Thursday, June 15, 2017

N-best evaluation for hiring and promotion

How can we create incentive-compatible evaluation of scholarship? Here's a simple proposal, discussed around a year ago by Sanjay Srivastava and floated in a number of forms before that (e.g., here):
The N-Best Rule: Hiring and promotion committees should solicit a small number (N) of research products and read them carefully as their primary metric of evaluation for research outputs. 
I'm far from the first person to propose this rule, but I want to consider some implementational details and benefits that I haven't heard discussed previously. (And just to be clear, this is me describing an idea I think has promise – I'm not talking on behalf of anyone or any institution).

Why do we need a new policy for hiring and promotion? How do two conference papers on neural networks for language understanding compare with five experimental papers exploring bias in school settings or three infant studies on object categorization? Hiring and promotion in academic settings is an incredibly tricky business. (I'm focusing here on evaluation of research, rather than teaching, service, or other aspects of candidates' profiles.) How do we identify successful or potentially successful academics, given the vast differences in research focus and research production between individuals and areas? Two different records of scholarship simply aren't comparable in any sort of direct, objective manner. The value of any individual piece of work is inherently subjective, and the problem of subjective evaluation is only compounded when an entire record is being compared.

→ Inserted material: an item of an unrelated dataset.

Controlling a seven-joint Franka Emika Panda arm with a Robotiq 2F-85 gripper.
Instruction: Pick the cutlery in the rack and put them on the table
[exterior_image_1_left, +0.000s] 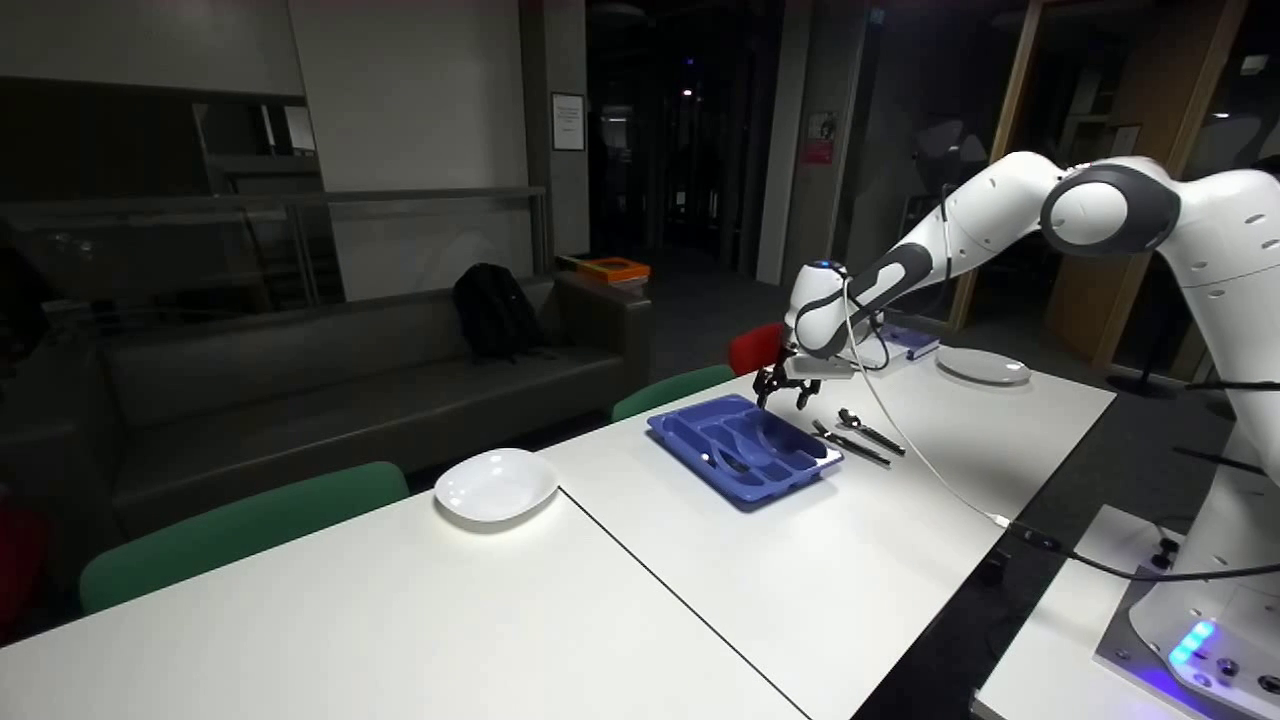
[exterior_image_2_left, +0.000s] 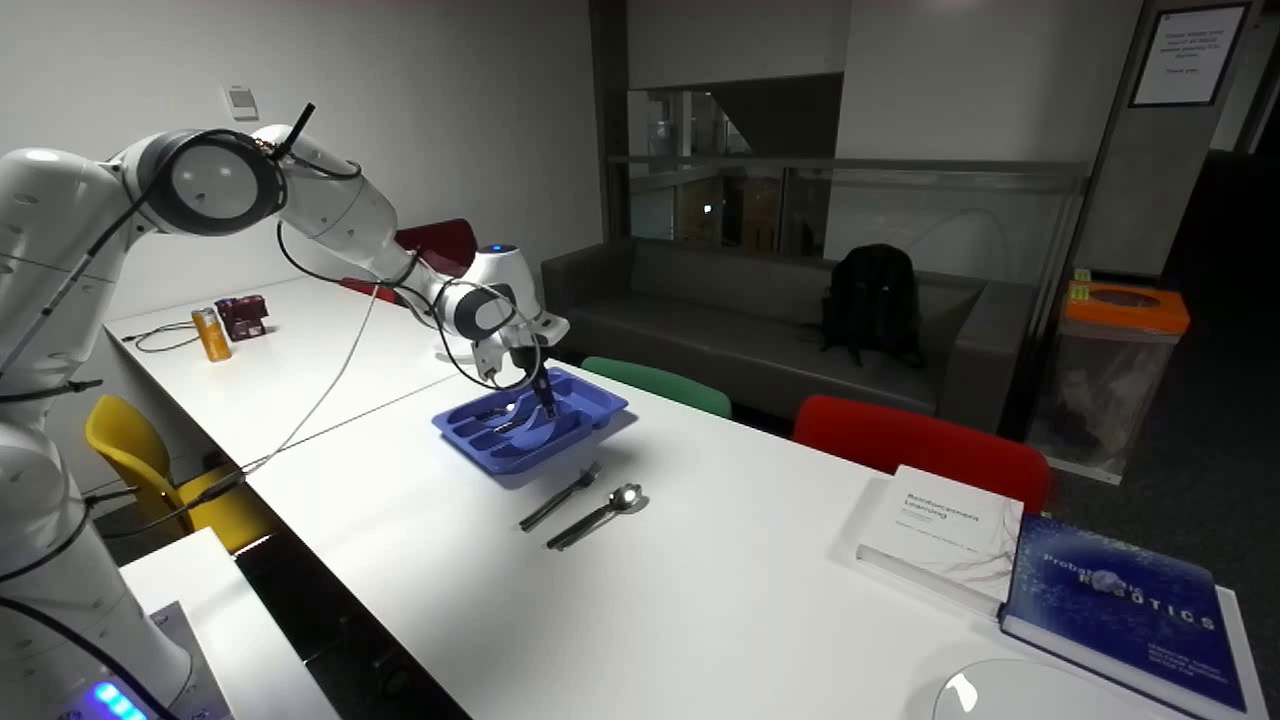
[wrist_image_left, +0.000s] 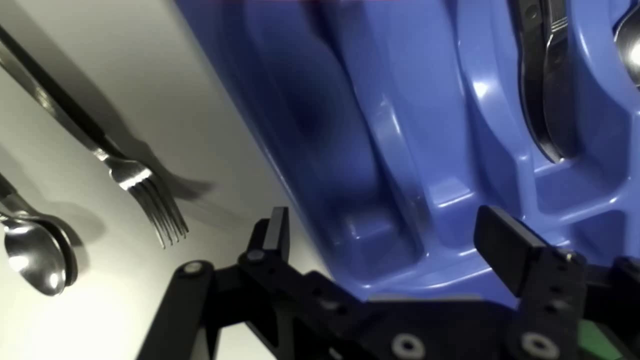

To address this issue, hiring and promotion committees typically turn to heuristics like publication or citation numbers, or journal prestige. These heuristics are widely recognized to promote perverse incentives. The most common, counting publications, leads to an incentive to do low-risk research and "salami slice" data (publish as many small papers on a dataset as you can, rather than combining work to make a more definitive contribution). Counting citations or H indices is not much better – these numbers are incomparable across fields, and they lead to incentives for self-citation and predatory citation practices (e.g., requesting citation in reviews). Assessing impact via journal ranks is at best a noisy heuristic and rewards repeated submissions to "glam" outlets. Because they do not encourage quality science, these perverse incentives have been implicated as a major factor in the ongoing replicability/reproducibility issues that are facing psychology and other fields.


Details of the proposed N-best policy. Evaluation processes for individual candidates should foreground – weight most heavily – the evaluation of N discrete products, with N a number varying by career stage. I'm referring to these as "products" rather than "papers," because it's absolutely critical to the proposal that they can be unpublished (e.g., preprints), thesis chapters, datasets, or other artifacts, when these are appropriate contributions for the position. All other aspects of an applicant's file, including institutional background, lab, other publication record, and letters of recommendation, should serve as context for those pieces of scholarship. And these products must be read by all members of the evaluating committee.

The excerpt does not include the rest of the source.